Evet, yerli dizi yersiz uzun, üç saate varan bölümleri yazmak zor. Evet, reyting savaşları kıran kırana ve kanallar izleyiciyi çekmek istiyor. Evet, mutlaka bazı şeyler birbirine benzeyecek... Falan feşmekan, listeyi uzatırım. Ama elinizde derinleşmeye çok çok müsait bir hikaye ve iyi oyuncular varken, gidip de en klişe bataklığa düşmenin mantığı nedir, asla anlayamayacağım. Eski yazılarımı hatırlayanlar, klişesever senarist ve yapımları dilim damağım kuruyana kadar eleştirmeyi sevdiğimi bilir. Şimdi sıra iki buçuk aydır severek izlediğim Aşk Mantık İntikam'ın son ve gereksiz hikaye twistine geldi. 
 
Evlenip boşanmış, çok derin kırgınlıklarına ve öfkelerine rağmen birbirlerine olan aşkları aynı kalmış bir çiftin yeniden alevlenmeye başlaması hikayesinin hayatımda eksik olduğunu Aşk Mantık İntikam izleyene kadar fark etmemiştim. Hay gözünüzü seveyim Koreliler, iyi ki yazmışsınız bu hikayeyi. AşkMİ'nin, orjinali olan Cunning Single Lady'den çok daha ilgi çekici, tutkulu ve eğlenceli olduğu bir gerçek. Bir kere Esra ve Ozan arasındaki alevler FOX Tv'yi sarmış, buradan bile görünüyor. E destekleyici karakterlerin de altı dolu, hikayeye nefes aldıran güzel eklemeler olmuş. Ayrılık da sevdaya dahil temalı bu çiftimizin geçmişindeki acılı sır, dramatik boşanma, çekilen acılar, birikmiş kırgınlıklar falan bir derya deniz ki ohoo 26 bölümlük dizi çıkar.
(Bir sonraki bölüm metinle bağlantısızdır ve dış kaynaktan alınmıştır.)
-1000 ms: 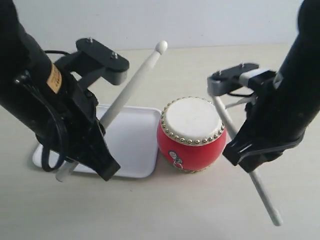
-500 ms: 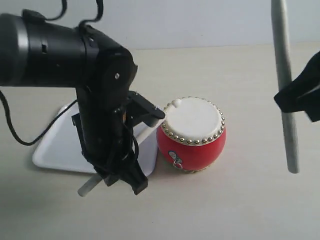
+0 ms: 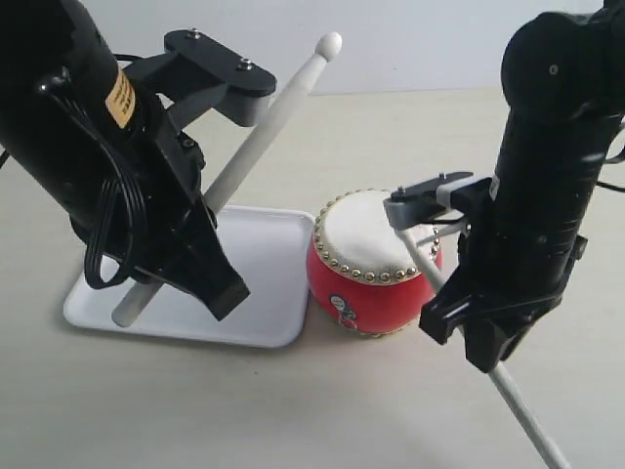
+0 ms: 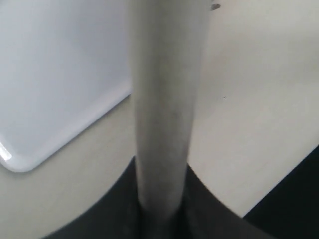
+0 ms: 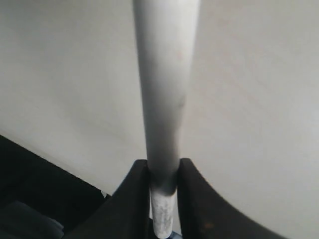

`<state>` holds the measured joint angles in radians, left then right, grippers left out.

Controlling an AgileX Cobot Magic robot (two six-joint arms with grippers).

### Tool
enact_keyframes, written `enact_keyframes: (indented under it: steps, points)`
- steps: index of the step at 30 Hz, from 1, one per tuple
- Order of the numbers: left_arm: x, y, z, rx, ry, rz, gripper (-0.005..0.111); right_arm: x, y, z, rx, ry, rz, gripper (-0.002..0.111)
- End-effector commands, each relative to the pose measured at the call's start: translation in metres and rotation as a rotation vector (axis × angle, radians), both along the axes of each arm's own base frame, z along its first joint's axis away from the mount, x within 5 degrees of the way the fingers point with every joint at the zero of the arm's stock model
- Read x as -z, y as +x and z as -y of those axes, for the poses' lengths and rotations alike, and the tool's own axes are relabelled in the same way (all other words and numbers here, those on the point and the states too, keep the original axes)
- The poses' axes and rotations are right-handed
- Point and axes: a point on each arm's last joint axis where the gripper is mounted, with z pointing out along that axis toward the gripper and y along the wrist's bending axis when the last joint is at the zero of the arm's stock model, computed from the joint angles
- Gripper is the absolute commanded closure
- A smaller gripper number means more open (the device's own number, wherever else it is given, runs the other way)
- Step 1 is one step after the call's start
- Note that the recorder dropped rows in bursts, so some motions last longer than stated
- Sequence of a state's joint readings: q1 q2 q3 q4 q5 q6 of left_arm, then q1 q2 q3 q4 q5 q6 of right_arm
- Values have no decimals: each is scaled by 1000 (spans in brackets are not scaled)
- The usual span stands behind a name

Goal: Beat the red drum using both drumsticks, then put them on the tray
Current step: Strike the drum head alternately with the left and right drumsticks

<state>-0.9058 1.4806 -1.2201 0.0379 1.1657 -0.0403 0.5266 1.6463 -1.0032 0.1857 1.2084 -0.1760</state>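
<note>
- Red drum (image 3: 366,264), round-bellied with a cream skin top ringed by gold studs, stands near the middle of the wide pale beige worktop (image 3: 322,410), the largest thing in view.
- Two bulky black robot arms come next. The left arm (image 3: 107,176) leans over the tray, and the right arm (image 3: 547,195) stands in front of the drum's right flank, hiding part of it.
- A flat white rectangular plastic tray (image 3: 264,274) with rounded corners and a low rim lies on the worktop just beside the drum, on its left.
- The left drumstick (image 3: 264,156), a slim pale cream wooden stick, is clenched in the left fingers (image 4: 114,219). It tilts steeply, with its rounded tip high behind the drum and its butt end low by the tray's front left edge.
- The right drumstick (image 3: 522,415), of the same pale wood, is clamped between the right fingers (image 5: 134,199). It slants from the front right of the worktop up across the drum's right rim. Its tip is hidden under a grey bracket (image 3: 430,205), so contact with the skin cannot be told.
</note>
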Motion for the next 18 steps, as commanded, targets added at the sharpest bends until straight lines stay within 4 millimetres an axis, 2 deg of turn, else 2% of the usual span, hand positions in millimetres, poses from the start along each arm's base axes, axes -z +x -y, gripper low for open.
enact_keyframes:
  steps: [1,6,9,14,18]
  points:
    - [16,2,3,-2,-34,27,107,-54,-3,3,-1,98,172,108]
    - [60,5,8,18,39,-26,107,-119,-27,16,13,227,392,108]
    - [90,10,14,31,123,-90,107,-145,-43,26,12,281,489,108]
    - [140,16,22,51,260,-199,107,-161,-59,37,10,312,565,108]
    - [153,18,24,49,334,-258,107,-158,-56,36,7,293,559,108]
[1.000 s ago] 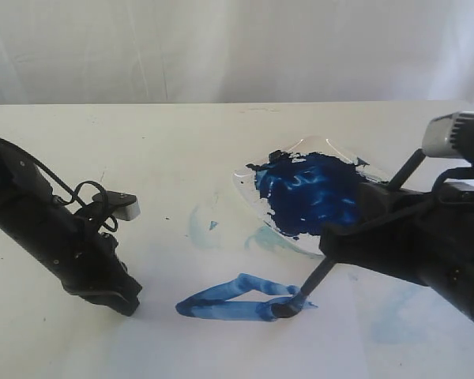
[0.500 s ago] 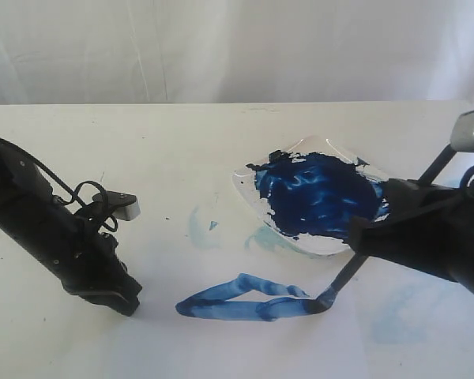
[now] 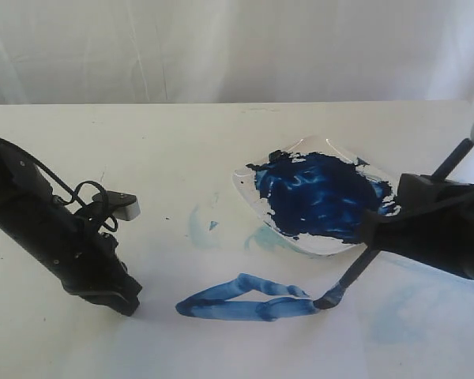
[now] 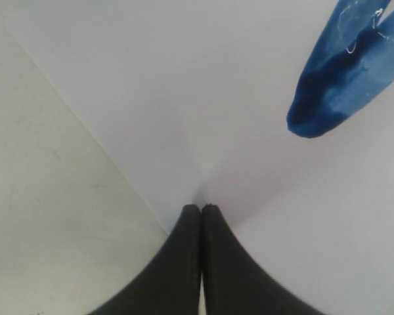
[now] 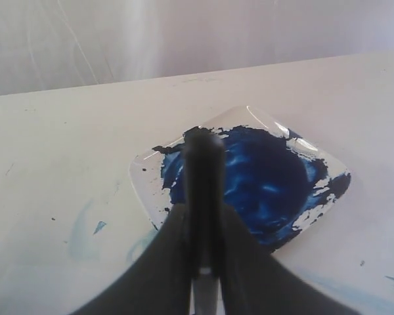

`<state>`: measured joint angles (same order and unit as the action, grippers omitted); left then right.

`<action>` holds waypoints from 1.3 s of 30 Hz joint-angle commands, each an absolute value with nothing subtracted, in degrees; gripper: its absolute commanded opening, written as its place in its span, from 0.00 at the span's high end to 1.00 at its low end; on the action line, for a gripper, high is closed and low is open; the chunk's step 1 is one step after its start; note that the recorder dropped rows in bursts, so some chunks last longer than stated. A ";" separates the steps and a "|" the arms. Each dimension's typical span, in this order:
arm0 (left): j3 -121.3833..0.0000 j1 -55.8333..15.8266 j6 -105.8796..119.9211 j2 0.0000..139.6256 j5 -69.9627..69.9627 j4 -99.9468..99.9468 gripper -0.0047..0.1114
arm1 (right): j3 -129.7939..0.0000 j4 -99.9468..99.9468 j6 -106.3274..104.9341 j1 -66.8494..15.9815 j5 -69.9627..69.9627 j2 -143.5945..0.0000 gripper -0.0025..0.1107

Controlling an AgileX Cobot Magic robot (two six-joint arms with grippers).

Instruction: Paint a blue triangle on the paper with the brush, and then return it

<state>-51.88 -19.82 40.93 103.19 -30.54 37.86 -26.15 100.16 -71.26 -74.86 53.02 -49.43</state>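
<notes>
The blue triangle lies as a flat, long outline on the white paper. My right gripper is shut on the black brush, which slants down to the left. Its blue tip sits at the paper just right of the triangle's right corner. In the right wrist view the brush stands between the fingers of the right gripper. My left gripper is shut and empty, resting at the paper's left edge. In the left wrist view the left gripper touches the paper, with the triangle's left corner nearby.
A clear square paint dish with a dark navy paint blob sits behind the triangle; it also shows as the dish in the right wrist view. Pale-blue smears mark the table. A white curtain hangs behind.
My right gripper has moved right with the brush, and the tip has slid along the triangle's lower stroke past its right corner. The left arm has not moved.
</notes>
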 commanded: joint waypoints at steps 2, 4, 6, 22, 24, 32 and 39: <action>-51.43 -20.09 40.91 103.39 -31.44 38.51 0.96 | -25.87 94.87 -68.51 -74.84 51.20 -48.09 0.98; -51.43 -20.09 40.91 103.39 -31.44 38.51 0.96 | -25.87 92.75 -67.24 -74.84 50.34 -48.09 0.98; -51.43 -20.09 40.91 103.39 -31.44 38.51 0.96 | -25.87 91.82 -65.94 -74.84 49.84 -48.21 0.98; -51.43 -20.09 40.91 103.39 -31.44 38.51 0.96 | -25.87 91.25 -62.70 -74.84 49.91 -52.87 0.98; -51.43 -20.09 40.91 103.39 -31.44 38.51 0.96 | -25.87 93.15 -63.89 -74.84 50.77 -52.87 0.98; -51.43 -20.09 40.91 103.39 -31.44 38.51 0.96 | -25.87 97.47 -67.43 -74.84 53.78 -52.74 0.98; -51.43 -20.09 40.91 103.39 -31.44 38.51 0.96 | -25.87 99.15 -69.00 -74.84 54.35 -52.52 0.98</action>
<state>-51.88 -19.82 40.93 103.19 -30.54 37.86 -26.15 98.09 -67.53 -74.86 53.45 -52.79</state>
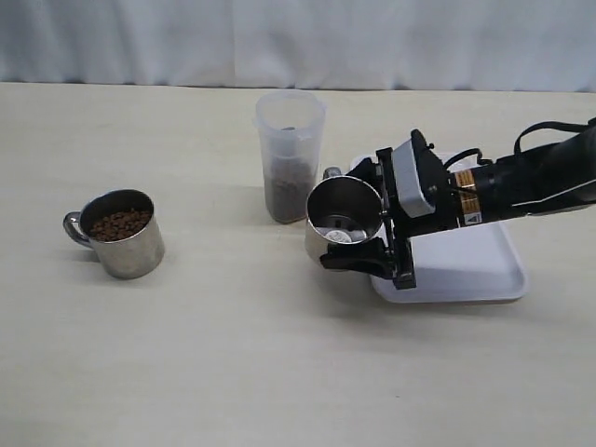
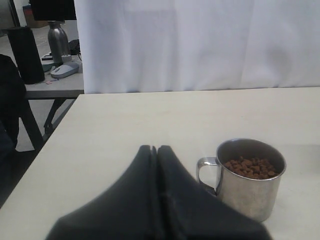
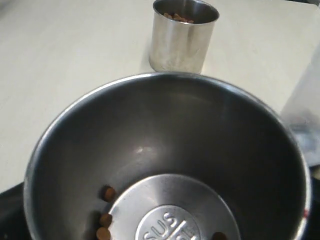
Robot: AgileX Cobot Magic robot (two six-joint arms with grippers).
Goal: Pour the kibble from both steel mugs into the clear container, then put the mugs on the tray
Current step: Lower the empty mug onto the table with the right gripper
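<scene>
My right gripper (image 1: 365, 218) is shut on one steel mug (image 1: 343, 222) and holds it tipped on its side beside the clear container (image 1: 290, 154), at the tray's (image 1: 470, 270) left edge. Brown kibble (image 1: 287, 191) fills the container's lower part. In the right wrist view this mug (image 3: 165, 150) fills the picture; only a few pellets (image 3: 106, 193) lie inside, and my fingers are hidden. The other steel mug (image 1: 119, 233) stands upright at the left, full of kibble (image 1: 119, 223). My left gripper (image 2: 155, 150) is shut on nothing, just beside that mug (image 2: 250, 180).
A white curtain (image 1: 298, 37) hangs behind the table's far edge. In the left wrist view the table's side edge (image 2: 55, 135) shows, with a desk and clutter (image 2: 55, 70) beyond it. The second mug (image 3: 182, 35) and the container's wall (image 3: 307, 110) show past the held mug.
</scene>
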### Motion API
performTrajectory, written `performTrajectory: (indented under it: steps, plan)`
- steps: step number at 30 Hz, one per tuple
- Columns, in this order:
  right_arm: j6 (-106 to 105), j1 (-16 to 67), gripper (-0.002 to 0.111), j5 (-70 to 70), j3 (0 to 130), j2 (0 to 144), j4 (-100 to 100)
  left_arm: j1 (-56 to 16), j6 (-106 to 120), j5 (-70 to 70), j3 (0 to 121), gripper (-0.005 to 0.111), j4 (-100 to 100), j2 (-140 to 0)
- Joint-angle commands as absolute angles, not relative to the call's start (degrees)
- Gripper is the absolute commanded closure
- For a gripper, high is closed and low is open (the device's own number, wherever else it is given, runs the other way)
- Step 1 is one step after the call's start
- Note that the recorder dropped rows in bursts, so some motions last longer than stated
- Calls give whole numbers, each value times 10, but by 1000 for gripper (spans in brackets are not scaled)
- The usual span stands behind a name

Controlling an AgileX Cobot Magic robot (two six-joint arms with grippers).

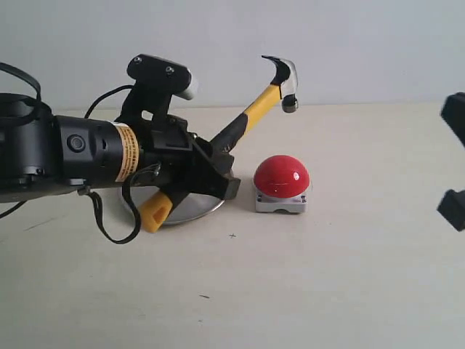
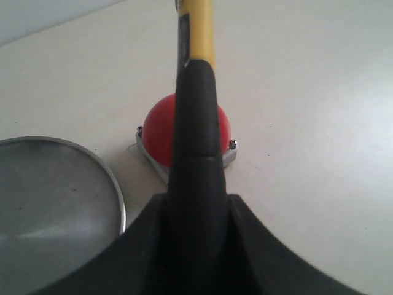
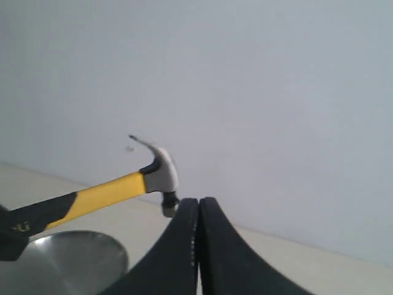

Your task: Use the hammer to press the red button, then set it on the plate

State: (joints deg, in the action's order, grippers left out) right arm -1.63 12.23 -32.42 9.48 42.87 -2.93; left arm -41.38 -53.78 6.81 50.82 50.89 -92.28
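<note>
Hammer (image 1: 251, 115) pressing is the step in hand, and by my reading it is not yet made. On the table (image 1: 341, 276) the plate (image 1: 209, 206) lies partly behind the left end effector (image 1: 214, 163). That end effector is clamped on the black handle, with the yellow loop end low and the head raised above the red button (image 1: 281, 177), clear of it. The button sits just beside the plate. The right end effector (image 3: 198, 204) hangs off to the side, fingers together and empty. Next, the head needs tipping squarely down onto the dome's crown.
</note>
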Motion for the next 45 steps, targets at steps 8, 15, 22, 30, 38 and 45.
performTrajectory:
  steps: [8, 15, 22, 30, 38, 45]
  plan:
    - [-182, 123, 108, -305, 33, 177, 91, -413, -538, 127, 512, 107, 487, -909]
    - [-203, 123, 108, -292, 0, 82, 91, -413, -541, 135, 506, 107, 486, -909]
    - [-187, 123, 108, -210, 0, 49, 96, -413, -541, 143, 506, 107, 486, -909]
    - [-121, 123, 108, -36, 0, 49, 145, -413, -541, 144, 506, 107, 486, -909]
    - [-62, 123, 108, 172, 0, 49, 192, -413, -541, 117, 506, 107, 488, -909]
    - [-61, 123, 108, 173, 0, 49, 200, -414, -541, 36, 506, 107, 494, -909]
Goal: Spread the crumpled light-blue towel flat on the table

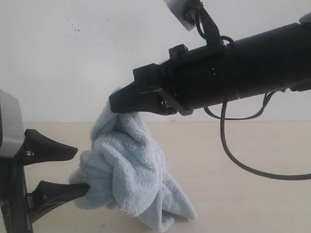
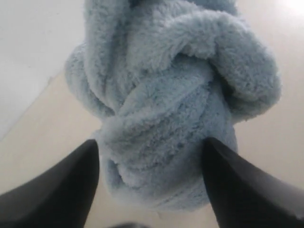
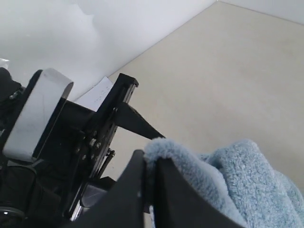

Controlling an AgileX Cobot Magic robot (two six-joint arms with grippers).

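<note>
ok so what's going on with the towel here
The right hand is shut on the top of the light-blue towel, holding it up as a crumpled bunch whose lower folds seem to rest on the table. The left hand stands open around the lower bunch, not closed on it. Nothing is spread yet.

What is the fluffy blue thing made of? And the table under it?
The towel looks like soft terry cloth: it is pale blue with a fuzzy pile and bunches into thick, rounded rolls. The table is smooth, matte and beige. It may be laminate or painted board, but the look alone doesn't settle it.
</note>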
Amma velakin, senarist/yapım/kanal ya da hepsi birden, bu güzelim çiftin herkesi çeken ilişkisini sindire sindire işlemek yerine, ennn rezil  klişelerden olan kulak misafiri olma ve yanlış anlayarak intikam alma batağına girmeyi tercih etti. Bakınız bu, akılla izanla açıklanabilecek bir tercih değil. Dizinin reytingleri gayet iyi gidiyordu, yaz sezonunda başlayan diziler içinde ikinci en iyi ve stabil reytingler AşkMİ'ninkiler. Ha yok, yeni sezona kalmadan bitecekse de bu şekilde mi olmalı? Bu hikayenin ana karakterleri kimler? Seyirci "AŞK"a odaklanmış, senarist "İNTİKAM"a takılmış, "MANTIK" ise bağından kopmuş savruluyor, ara ki bulasın!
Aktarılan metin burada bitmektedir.